» **AIM OF THE TASK**: Beginning with the line that contains "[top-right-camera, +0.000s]" and ending with the line that contains "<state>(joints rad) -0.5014", reproduce the lines of the entries below exactly, omitting pictures.

» **INPUT DATA**:
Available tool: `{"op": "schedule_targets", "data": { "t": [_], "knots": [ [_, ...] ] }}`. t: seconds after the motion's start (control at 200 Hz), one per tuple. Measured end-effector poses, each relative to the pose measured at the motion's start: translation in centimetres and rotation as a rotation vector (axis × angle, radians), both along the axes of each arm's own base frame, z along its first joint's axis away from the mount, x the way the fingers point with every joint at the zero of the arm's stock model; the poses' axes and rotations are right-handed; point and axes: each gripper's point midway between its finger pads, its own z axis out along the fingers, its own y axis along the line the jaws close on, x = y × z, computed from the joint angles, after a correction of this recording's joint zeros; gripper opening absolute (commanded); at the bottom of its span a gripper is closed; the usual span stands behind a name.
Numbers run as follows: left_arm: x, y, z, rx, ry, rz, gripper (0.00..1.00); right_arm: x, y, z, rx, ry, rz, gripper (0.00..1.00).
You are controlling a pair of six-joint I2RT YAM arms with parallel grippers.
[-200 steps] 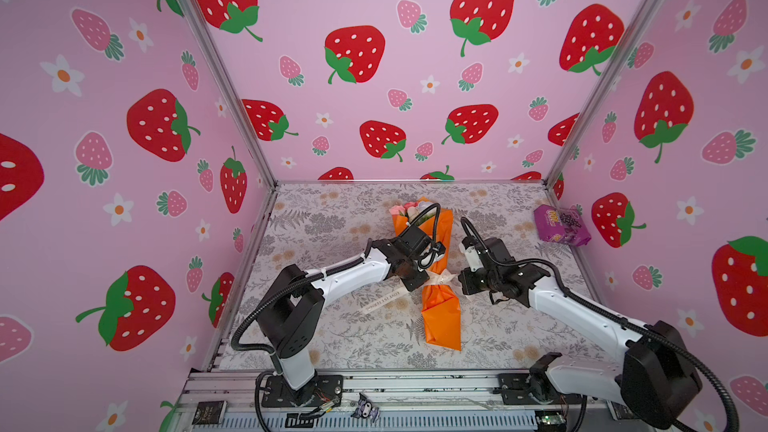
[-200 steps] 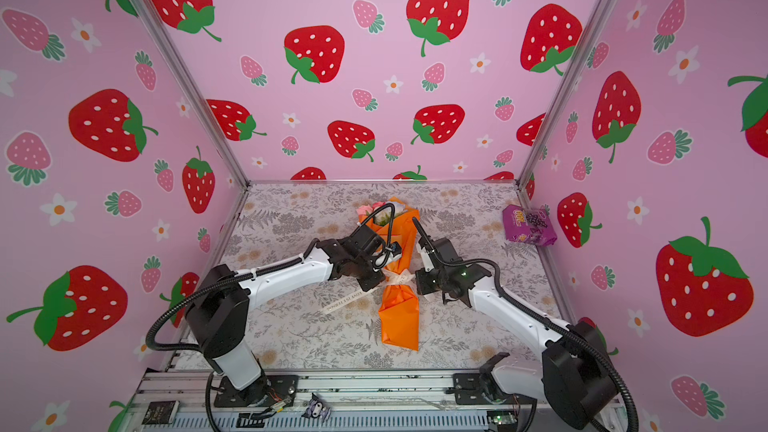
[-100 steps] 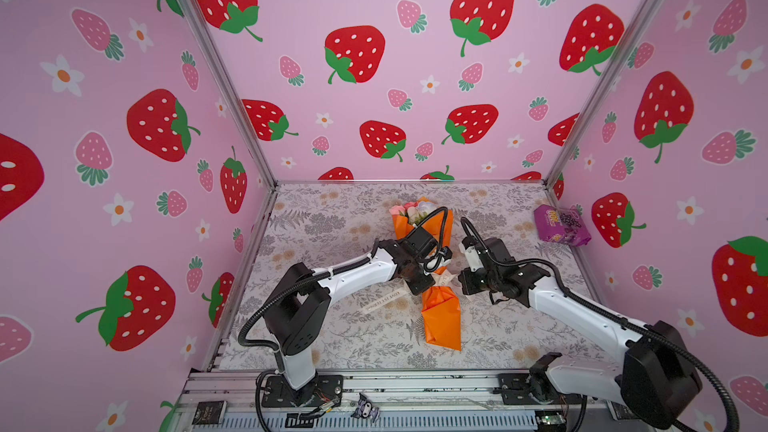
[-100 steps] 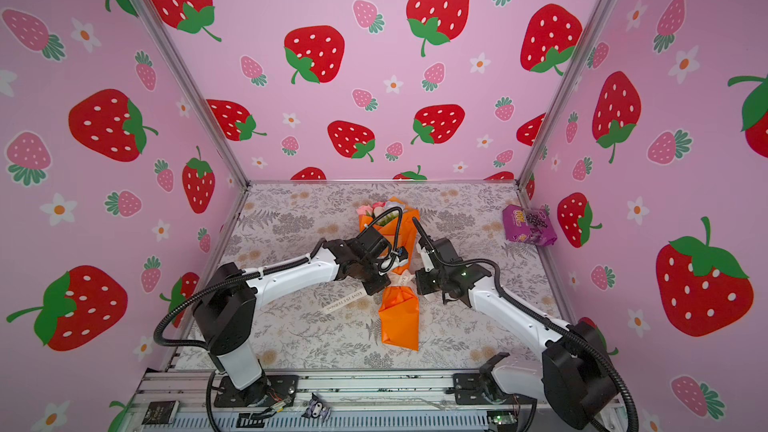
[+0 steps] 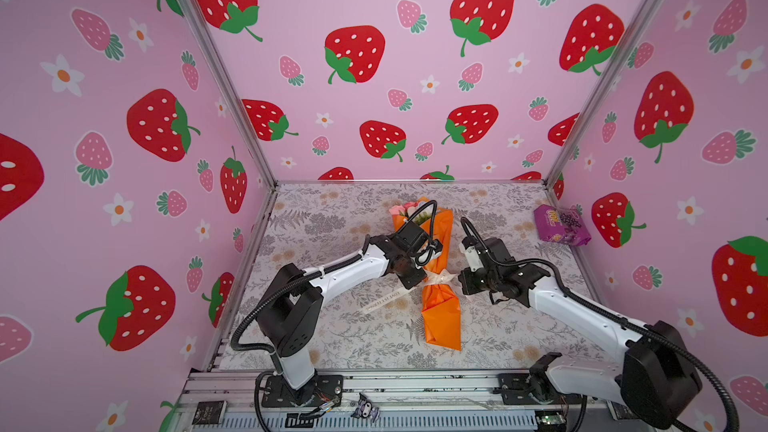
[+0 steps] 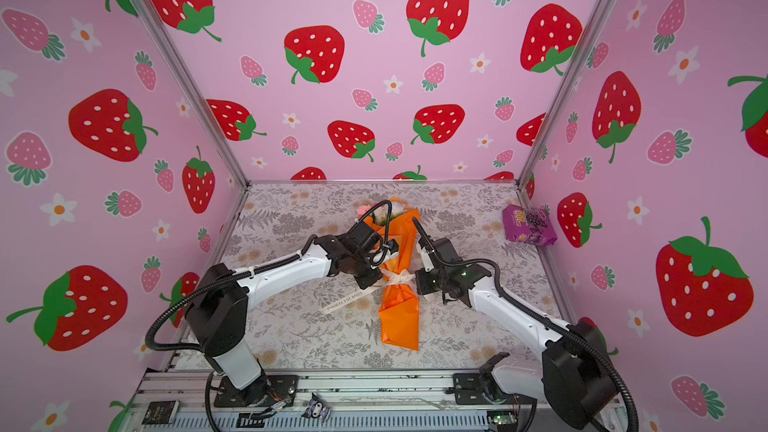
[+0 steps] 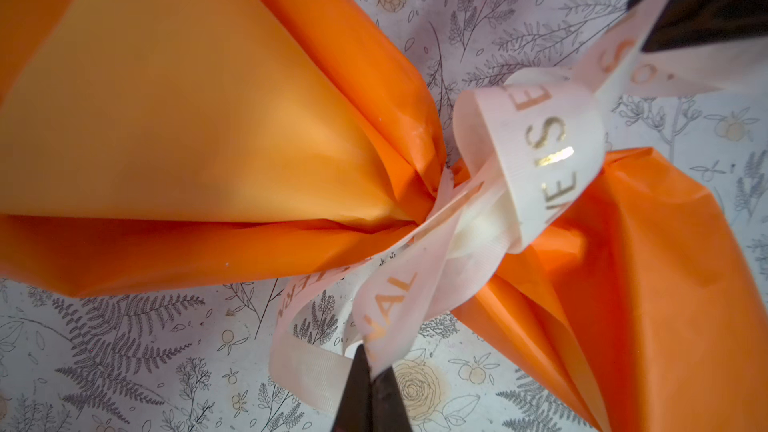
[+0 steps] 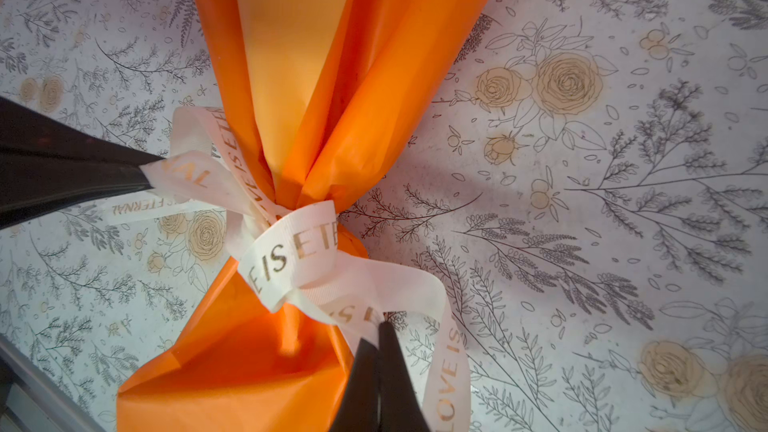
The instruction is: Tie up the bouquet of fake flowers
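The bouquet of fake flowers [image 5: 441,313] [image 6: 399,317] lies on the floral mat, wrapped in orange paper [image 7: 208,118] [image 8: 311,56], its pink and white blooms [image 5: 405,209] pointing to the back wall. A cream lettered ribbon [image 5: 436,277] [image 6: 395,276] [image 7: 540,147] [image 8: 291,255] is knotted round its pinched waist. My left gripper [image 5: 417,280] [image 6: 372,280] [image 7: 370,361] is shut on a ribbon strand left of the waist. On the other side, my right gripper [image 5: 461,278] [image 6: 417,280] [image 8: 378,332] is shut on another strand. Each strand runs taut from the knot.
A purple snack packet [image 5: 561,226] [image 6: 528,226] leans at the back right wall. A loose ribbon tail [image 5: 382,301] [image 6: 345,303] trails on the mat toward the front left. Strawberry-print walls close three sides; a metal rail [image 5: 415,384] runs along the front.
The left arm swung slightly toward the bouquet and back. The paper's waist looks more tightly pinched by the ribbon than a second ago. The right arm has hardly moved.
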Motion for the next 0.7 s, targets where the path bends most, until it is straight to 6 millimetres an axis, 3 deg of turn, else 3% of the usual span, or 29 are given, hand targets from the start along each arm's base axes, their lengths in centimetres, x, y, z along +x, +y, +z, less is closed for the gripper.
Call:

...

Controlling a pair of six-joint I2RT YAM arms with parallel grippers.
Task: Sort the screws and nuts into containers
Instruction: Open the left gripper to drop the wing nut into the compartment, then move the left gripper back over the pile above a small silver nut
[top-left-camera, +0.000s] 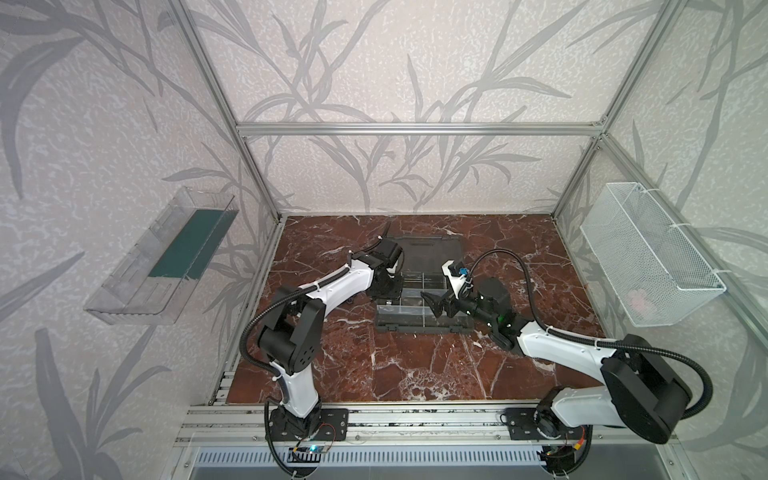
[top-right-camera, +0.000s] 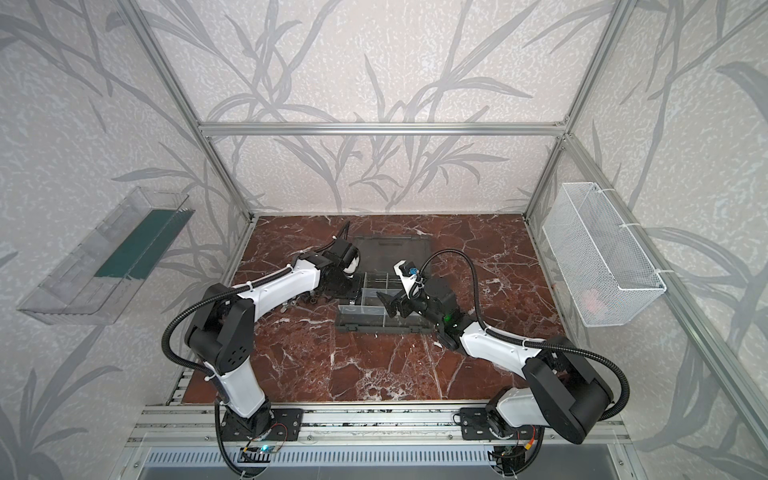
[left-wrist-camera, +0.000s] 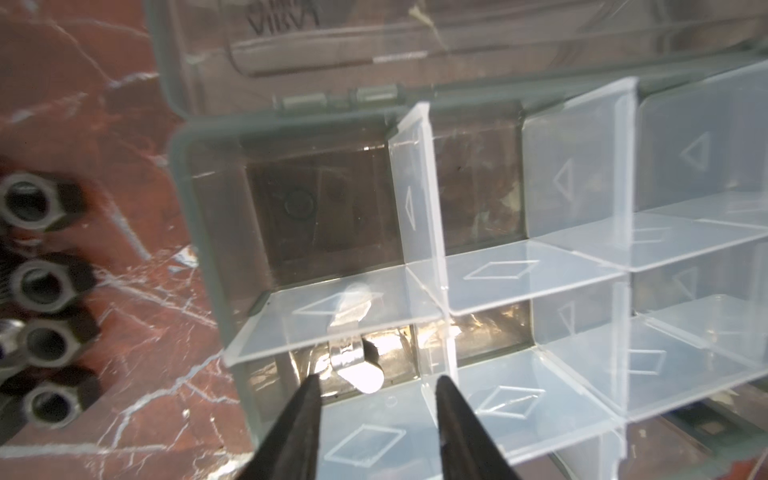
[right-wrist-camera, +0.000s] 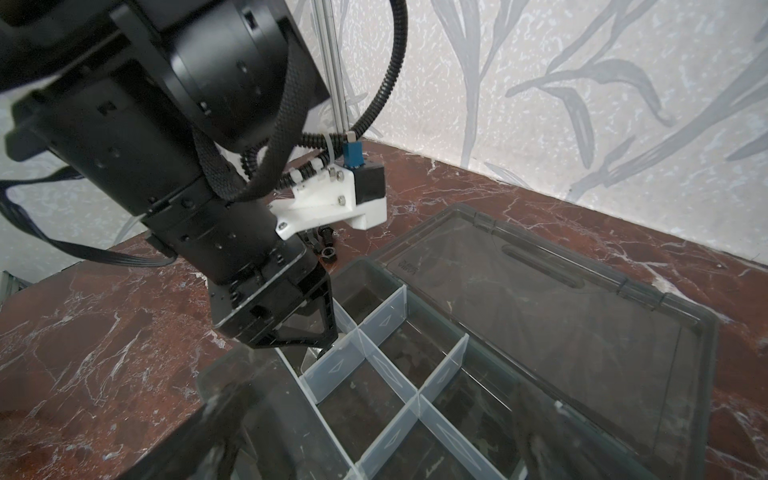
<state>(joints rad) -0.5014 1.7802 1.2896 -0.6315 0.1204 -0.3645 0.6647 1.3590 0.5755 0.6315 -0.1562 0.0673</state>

» **RESULT FOR THIS TASK**:
[top-right-camera, +0.000s] 
[left-wrist-camera, +0.000s] 
[right-wrist-camera, +0.000s] 
<state>(joints rad) -0.5014 1.7802 1.2896 -0.6315 0.1204 -0.3645 0.6647 1.3590 0.5755 0.6315 -0.1562 0.0673</state>

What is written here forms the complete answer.